可是现在,绕了一圈,他不过是把她当作了后宫中的一个妃子。只是这个妃子太过矫情,愣是不要那妃子的头衔,偏偏要换个名号,名曰“爱人”。阿七的眼中,灰蒙蒙一片,她开始怀疑,这一切是否都错了。
她再一次忽视了那慕容瀚凌是西域之王的事实。他是王,他从小被灌输的思想便是“他为王,众人俯首称臣”。只要他想,女人还不是可以随手拈来?他哪会懂得那一心一意,只有两个人互相牵绊的联系?连这都不懂,那自然是不会懂得她想要的特别。
而另一边的慕容瀚凌却并没发现阿七眼中逝去的色彩,他心下自是开怀的。今日,这女人名正言顺的成了他的妻。他不得不为自己的安排而得意,他给了她想要的,也圆了自己的心愿,如此两全其美之事,岂不叫人乐哉?
于是他满意的笑着,手托酒杯,乐滋滋的看着台下摇转着身子的舞姬,口上连连赞好。
少顷,他向阿七那边倾过身子,眼睛依旧望着舞池,对她说道:“怎样,这秦美人的舞技不错吧?”
阿七忽然看向那台下领舞的女子,瓜子脸,鼻尖嘴小,眉目分明又透着几分灵气。她舞姿卓越,动作轻盈,腰肢纤软,起舞间,一直紧紧的盯着慕容瀚凌。
半晌,阿七才苦笑道:“王爷还真是给了我那王后的待遇,小女子真是诚惶诚恐。”
慕容瀚凌听着话音不对,忙转过头去,却生生的对上了阿七那幽冷的目光。阿七见他看来,微微露出一个公式化的笑容,点头致谢,随即便正过脸去,只瞧那台下的女子是如何竭尽全力地摆弄着腰身,只为夺那王爷一时的注意。

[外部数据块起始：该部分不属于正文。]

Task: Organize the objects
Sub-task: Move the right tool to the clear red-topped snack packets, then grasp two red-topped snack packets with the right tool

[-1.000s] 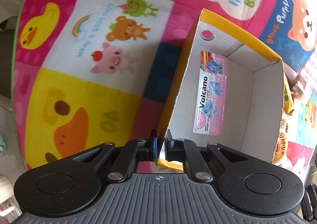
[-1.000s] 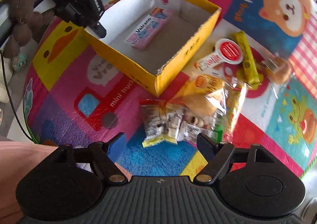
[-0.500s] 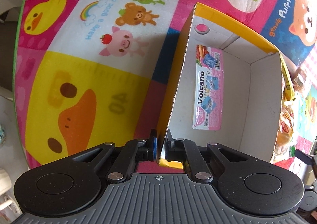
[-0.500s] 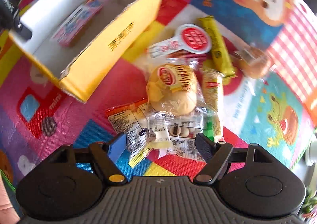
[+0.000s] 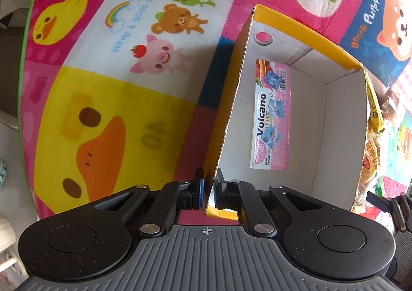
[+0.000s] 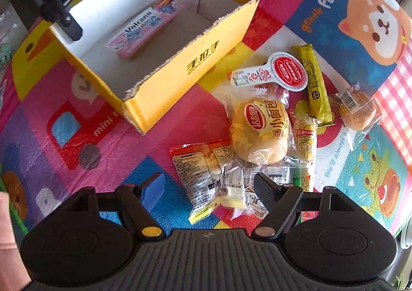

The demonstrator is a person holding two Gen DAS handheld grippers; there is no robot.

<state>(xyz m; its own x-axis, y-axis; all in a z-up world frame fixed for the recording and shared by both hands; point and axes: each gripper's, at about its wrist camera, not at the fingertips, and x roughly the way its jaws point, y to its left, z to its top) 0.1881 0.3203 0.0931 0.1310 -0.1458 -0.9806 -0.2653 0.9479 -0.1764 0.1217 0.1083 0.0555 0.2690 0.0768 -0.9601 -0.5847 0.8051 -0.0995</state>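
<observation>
A yellow cardboard box with white inside walls stands on the play mat. A pink Volcano packet lies flat on its floor, also in the right wrist view. My left gripper is shut on the box's near wall, one finger inside and one outside; it also shows in the right wrist view. My right gripper is open and empty, low over a pile of snack packets. A bun in a yellow wrapper lies just beyond.
Right of the box lie a red-and-white round-headed pack, a yellow-green stick pack, a sesame bar and a wrapped cake. The colourful play mat spreads left of the box. The mat's edge is at the right.
My right gripper has swung back toward the box and come lower over the snack pile. My left gripper keeps its hold on the box wall, and the box has shifted slightly.
</observation>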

慕容瀚凌见她满脸上写着“疏离”二字,全然无了再看舞的兴致,心下想到,“可是哪里不妥当了?”
他正想着,却见阿七起了身。
只见阿七挺直了上身,盈盈施了一礼,说:“阿七身子乏力,先行告退。”
她也未等慕容瀚凌准许,便径直离了这喜庆非凡的宴会。慕容瀚凌见她这般举措,不由得面上阴霾了起来,遂起身,大手一挥,结束了这场败兴的夜宴。他也未去追她,却是去了那汀嫣阁。
他还未待进门,却见嫣媚儿急急忙忙的迎了出来。
阿七进了寝殿,只觉得烦闷的厉害,抓了鞭子便到外殿挥了起来。挥过鞭子,阿七只觉气闷之势还未有缓解,于是洗了个澡,倒头便睡。

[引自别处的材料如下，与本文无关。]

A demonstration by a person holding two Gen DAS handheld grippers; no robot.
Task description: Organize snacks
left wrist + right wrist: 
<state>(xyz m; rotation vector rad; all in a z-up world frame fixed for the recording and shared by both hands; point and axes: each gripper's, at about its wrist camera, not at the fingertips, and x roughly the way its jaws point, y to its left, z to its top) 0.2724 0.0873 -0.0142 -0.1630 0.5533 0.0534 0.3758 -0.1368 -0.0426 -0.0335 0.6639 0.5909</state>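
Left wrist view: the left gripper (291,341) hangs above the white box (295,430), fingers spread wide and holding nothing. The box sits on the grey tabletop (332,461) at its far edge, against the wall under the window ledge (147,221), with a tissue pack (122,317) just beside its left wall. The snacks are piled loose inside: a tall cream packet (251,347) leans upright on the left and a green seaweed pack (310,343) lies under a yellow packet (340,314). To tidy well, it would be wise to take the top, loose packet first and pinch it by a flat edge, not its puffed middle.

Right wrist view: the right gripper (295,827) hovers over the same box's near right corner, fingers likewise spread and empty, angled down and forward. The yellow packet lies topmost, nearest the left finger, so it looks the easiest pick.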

眼瞧着月亮移至中空,值夜的侍女在外殿门口,也打起了瞌睡,只有殿外的两名侍卫还依旧精神奕奕。
这两人远远看着有一队人,打着好些个灯笼朝这边来了,便连忙叫醒了那值夜的侍女,说:“王爷来了,还不快醒醒!”
话说那慕容瀚凌心里却是放不下阿七的,本来都准备更衣就寝了的,却因为那嫣媚儿一句,“古小姐现下不知哭成了怎么个泪人儿呢”,终是忍不住又连夜回来了。
结果慕容瀚凌进殿一看,阿七睡得正香,哪里成了什么泪人?连条泪痕他都没看见。于是他便欲甩袖而去,却听那阿七嘴里嘟囔着:“没有你,我要怎么活。”
慕容瀚凌不禁动容,忙坐下抓起阿七的手,柔声说道:“傻瓜,我怎么可能抛下你?若是没了你,我岂不是没有家了?”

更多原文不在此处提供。